▶ [Activity]: Repeat the whole of the data, keeping every detail the same.

--------

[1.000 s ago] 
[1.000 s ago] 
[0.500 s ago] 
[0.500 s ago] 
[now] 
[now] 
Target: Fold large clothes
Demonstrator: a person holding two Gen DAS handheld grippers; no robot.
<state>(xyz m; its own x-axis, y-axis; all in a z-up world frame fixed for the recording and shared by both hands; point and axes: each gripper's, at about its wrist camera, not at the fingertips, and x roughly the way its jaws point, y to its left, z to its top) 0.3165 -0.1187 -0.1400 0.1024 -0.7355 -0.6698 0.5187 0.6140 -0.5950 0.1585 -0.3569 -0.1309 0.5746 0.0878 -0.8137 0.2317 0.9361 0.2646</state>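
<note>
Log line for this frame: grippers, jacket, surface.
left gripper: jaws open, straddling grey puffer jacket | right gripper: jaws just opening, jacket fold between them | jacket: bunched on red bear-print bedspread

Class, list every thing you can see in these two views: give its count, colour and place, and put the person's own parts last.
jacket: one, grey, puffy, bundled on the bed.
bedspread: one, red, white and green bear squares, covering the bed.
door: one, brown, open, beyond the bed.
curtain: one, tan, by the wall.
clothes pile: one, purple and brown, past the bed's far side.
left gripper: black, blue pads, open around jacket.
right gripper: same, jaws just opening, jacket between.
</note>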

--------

▶ [Solution]:
[1.000 s ago] 
[1.000 s ago] 
[0.500 s ago] 
[0.500 s ago] 
[now] 
[now] 
Target: Fold large clothes
Demonstrator: a person holding two Gen DAS handheld grippers; no robot.
<state>(xyz m; its own x-axis, y-axis; all in a z-up world frame fixed for the recording and shared by both hands; point and axes: each gripper's, at about its wrist camera, not at the fingertips, and x roughly the way its jaws point, y to its left, z to its top) 0.3165 -0.1187 -0.1400 0.1024 -0.7355 -0.6698 0.5187 0.6140 -0.5950 0.1585 -0.3569 -0.1309 0.5746 0.0878 -0.8137 0.2317 0.9361 0.2646</state>
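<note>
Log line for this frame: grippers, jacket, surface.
left gripper: jaws open, straddling grey puffer jacket | right gripper: jaws just opening, jacket fold between them | jacket: bunched on red bear-print bedspread

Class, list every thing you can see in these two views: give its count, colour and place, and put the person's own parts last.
jacket: one, grey, puffy, bundled on the bed.
bedspread: one, red, white and green bear squares, covering the bed.
door: one, brown, open, beyond the bed.
curtain: one, tan, by the wall.
clothes pile: one, purple and brown, past the bed's far side.
left gripper: black, blue pads, open around jacket.
right gripper: same, jaws just opening, jacket between.
</note>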

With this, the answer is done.